Lo mismo hizo el Gobierno de George Bush padre.
Lo que nos lleva
a la actual situación política. Con toda la información que nos
satura, puede que resulte difícil centrarse en la intoxicación con
plomo o en las cuestiones medioambientales en general. Pero en dichos
temas hay enormes diferencias entre los candidatos y entre los
partidos. Y son diferencias que importan, independientemente de lo
que pase con el Congreso: buena parte de la política medioambiental
consiste en decidir cómo aplicar las leyes existentes, de modo que,
si se convierte en presidenta, Hillary Clinton podrá influir de
manera sustancial, aunque se enfrente a la obstrucción de un
Congreso republicano.
Y la división
entre los partidos es exactamente la que sería de esperar. Clinton
ha prometido "quitar el plomo de todas partes" en un plazo
de cinco años.

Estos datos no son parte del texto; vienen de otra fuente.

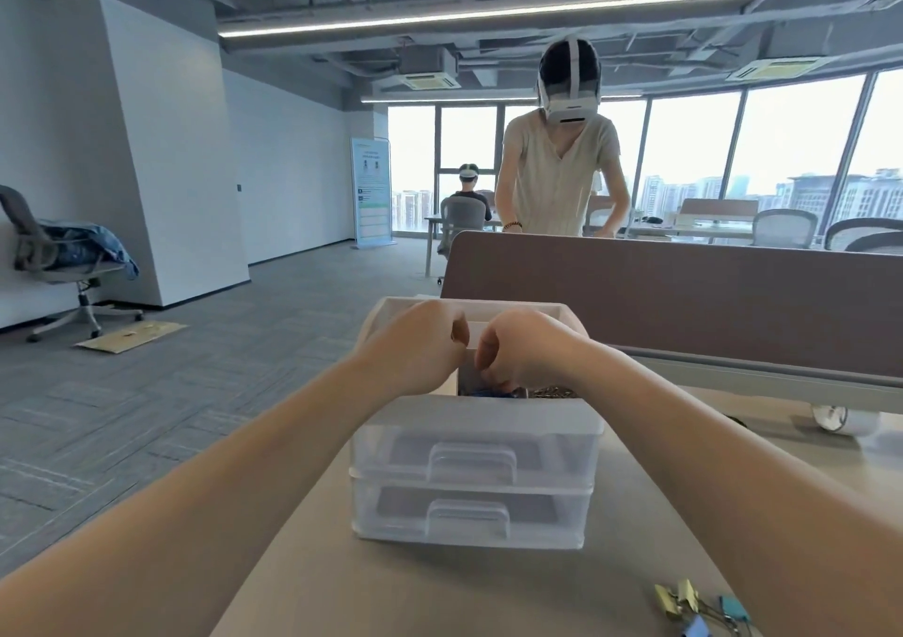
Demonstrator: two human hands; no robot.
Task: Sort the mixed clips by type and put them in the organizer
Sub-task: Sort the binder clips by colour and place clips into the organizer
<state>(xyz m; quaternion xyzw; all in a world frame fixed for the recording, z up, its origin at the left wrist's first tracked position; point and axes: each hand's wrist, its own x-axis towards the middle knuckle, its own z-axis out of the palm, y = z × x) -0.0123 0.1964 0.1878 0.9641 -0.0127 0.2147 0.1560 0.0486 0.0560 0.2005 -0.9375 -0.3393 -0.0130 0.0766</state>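
Noted gold and blue clips (694,604) loose at 5 o'clock on the surface (342,587). Found organizer (469,421) at centre, both drawers (471,460) closed. Saw left hand (415,343) and right hand (525,350) close together, curled over its open top at 12 o'clock. Could not tell whether either gripped anything. Glimpsed blue clips (488,392) and silvery clips (557,392) in the top, under the right hand.
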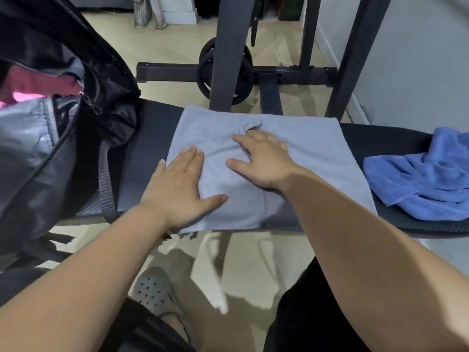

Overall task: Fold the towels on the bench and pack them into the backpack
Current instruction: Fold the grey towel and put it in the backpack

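- Head view: you are at the folding step. The grey towel (317,153) lies flat on the bench (149,153), between the backpack (50,148) on your left and the crumpled blue towel (418,184) on your right.
- Your left hand (177,184) lies flat on the towel's left part, fingers straight and together, gripping nothing.
- Your right hand (264,158) presses the middle with fingers spread. A small pucker sits at its fingertips near the far edge, but I see no pinch.
- The towel's long axis runs left to right along the bench. Its near edge reaches the bench's front lip. A layer edge near the front suggests one fold is already in.
- Next, I judge, you need a corner or edge pinched and carried over to halve it again, with edges matched.
- The backpack stands open at the zip, something pink inside. The blue towel is not yet folded.
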Action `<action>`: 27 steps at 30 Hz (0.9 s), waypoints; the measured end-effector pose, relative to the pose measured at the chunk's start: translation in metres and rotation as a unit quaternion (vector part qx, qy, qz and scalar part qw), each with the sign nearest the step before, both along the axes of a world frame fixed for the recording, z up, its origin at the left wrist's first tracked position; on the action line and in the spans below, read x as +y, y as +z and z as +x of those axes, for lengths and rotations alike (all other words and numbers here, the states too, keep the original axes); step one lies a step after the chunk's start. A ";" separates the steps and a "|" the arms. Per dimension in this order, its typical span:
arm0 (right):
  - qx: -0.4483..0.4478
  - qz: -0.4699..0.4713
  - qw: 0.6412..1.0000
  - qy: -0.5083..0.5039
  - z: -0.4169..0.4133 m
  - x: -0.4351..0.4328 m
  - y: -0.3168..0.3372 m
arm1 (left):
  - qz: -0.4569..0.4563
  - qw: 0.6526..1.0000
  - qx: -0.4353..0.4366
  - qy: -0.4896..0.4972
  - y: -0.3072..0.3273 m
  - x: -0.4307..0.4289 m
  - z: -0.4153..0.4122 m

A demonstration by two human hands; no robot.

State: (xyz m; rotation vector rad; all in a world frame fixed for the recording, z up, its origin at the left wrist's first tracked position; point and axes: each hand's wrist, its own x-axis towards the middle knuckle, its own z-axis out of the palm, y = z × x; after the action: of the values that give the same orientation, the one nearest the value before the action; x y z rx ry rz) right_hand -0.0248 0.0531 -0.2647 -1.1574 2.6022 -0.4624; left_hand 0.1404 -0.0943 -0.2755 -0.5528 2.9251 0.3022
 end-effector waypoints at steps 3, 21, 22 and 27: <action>-0.016 -0.038 0.999 0.002 0.002 -0.007 -0.001 | 0.012 1.000 -0.011 0.013 0.008 -0.021 0.006; -0.106 -0.060 0.991 -0.054 -0.037 -0.036 0.011 | -0.055 0.992 0.076 -0.081 0.015 0.070 -0.007; -0.098 -0.048 0.993 -0.050 -0.037 -0.038 0.014 | -0.052 0.992 0.076 -0.085 0.015 0.069 -0.006; -0.120 -0.083 0.987 -0.070 -0.040 -0.038 0.014 | -0.044 0.993 0.058 -0.088 0.014 0.067 -0.005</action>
State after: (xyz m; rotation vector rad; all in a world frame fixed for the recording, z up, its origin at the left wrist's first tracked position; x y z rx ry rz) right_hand -0.0651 0.0148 -0.2506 -0.9029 2.4800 -0.8097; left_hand 0.1352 -0.0274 -0.2611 -0.2929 3.0845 0.1910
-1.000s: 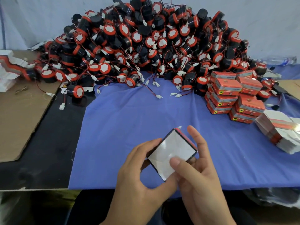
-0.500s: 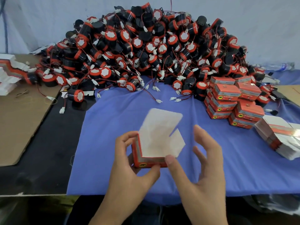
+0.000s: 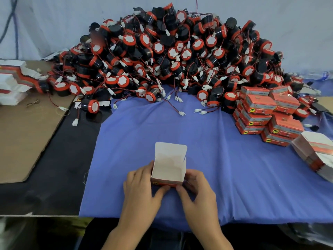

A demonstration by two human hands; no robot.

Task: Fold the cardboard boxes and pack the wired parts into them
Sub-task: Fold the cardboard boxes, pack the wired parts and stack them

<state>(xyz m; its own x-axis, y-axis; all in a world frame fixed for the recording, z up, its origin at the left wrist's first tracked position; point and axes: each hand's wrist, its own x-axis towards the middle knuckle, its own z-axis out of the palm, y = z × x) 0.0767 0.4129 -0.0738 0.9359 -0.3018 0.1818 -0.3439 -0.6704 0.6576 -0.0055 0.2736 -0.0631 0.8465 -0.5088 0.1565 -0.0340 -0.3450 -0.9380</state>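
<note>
Step in hand: folding. One box point(image 3: 168, 168) stands formed, with its mouth facing up and nothing visible inside.
Box position: near edge of the blue cloth point(image 3: 225, 168), in front of the person and well apart from the heap.
Lid flap point(image 3: 170, 150): upright on the far wall, not tucked.
Left hand point(image 3: 140, 188): fingers curl round the box's left wall, thumb presses the low front edge. It grips the box.
Right hand point(image 3: 196, 190): mirrors it on the right wall, thumb meeting the other at the front edge. It also grips the box; its fingertips are partly hidden behind the box.
Bottom closure: hidden, so whether it is locked cannot be told.
Wired parts point(image 3: 171, 60): big tangled heap across the far side of the cloth; none in the box, none in hand.
Packed boxes point(image 3: 261, 109): stacked to the right, beside the heap.
Flat blanks point(image 3: 317, 152): stack at the right edge.
Progress, judged: early, since the heap far outweighs the packed stack.
Next move calls for: one hand steadying the box while the other reaches to the heap's front edge.
Risk, judged: the wires interlace, so lifting one part may drag its neighbours. The wire also needs coiling in before the flap can close.
</note>
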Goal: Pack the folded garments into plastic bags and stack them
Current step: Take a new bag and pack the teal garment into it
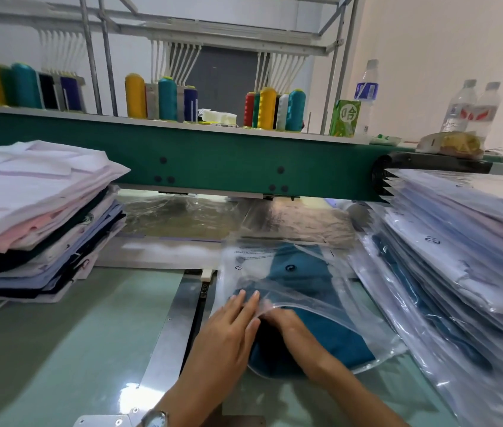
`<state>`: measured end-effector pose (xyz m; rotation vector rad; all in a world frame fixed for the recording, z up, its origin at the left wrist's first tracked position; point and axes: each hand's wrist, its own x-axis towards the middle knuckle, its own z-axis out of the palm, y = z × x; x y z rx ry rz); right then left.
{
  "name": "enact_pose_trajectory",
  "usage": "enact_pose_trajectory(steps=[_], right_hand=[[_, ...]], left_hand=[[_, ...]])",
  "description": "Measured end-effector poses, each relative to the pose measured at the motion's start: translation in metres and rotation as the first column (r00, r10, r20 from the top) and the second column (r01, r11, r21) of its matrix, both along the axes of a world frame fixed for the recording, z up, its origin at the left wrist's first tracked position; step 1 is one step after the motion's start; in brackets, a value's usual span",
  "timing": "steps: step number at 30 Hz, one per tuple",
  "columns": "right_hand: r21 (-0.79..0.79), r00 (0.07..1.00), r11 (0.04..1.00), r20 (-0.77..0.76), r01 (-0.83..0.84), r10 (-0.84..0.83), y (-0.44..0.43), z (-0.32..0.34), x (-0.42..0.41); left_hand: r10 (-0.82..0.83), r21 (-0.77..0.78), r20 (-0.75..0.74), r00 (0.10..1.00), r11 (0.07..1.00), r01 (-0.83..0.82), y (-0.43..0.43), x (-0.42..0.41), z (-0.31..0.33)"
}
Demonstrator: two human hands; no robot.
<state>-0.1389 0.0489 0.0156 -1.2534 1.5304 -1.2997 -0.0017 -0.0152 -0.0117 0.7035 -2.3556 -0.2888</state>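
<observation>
A folded teal garment (305,278) lies partly inside a clear plastic bag (275,260) at the table's middle. My left hand (228,325) rests flat on the bag's near left part, fingers straight. My right hand (290,325) reaches under the bag's open flap onto the garment; its fingertips are hidden by plastic. A pile of unbagged folded garments (37,211) in white, pink and navy sits at the left. A slanting stack of bagged garments (459,251) fills the right side.
A green machine beam (213,164) crosses behind the work area, with thread cones (268,109) on the shelf above it. Water bottles (472,106) and a green carton (344,118) stand at the back right. Loose clear bags (188,217) lie under the beam.
</observation>
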Motion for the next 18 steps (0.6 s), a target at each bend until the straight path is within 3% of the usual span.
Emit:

Probablemente no lograría que el Congreso pagase ese
ambicioso programa, pero todo en la historia de la candidata -sobre todo, las décadas que ha dedicado a políticas para las
familias- hace pensar que haría un serio esfuerzo.
Por el contrario,
Trump... Bah, da igual. Despotrica contra las normativas públicas de
todo tipo y pueden imaginarse qué pensarían sus amigos en el sector
inmobiliario de la obligación de retirar el plomo de todos sus
edificios. Bueno, a lo mejor, las pruebas científicas logran
convencerle de que haga lo que debe. O también, a lo mejor, se le
puede convencer de que se convierta en monje budista, lo cual parece
igual de probable.
La cuestión es
que las diferencias entre partidos acerca del plomo no solo deberían
considerarse algo importante en sí mismo, sino también un indicador
de lo que está en juego. Si piensan que la ciencia debería influir
en la política y que los niños deberían estar protegidos de los
productos tóxicos, sepan que eso es ser partidista.
Paul Krugman es
premio Nobel de Economía.
Fuente:
Paul Krugman, Cuando la ideología importa más que la salud, 02/09/16, El País.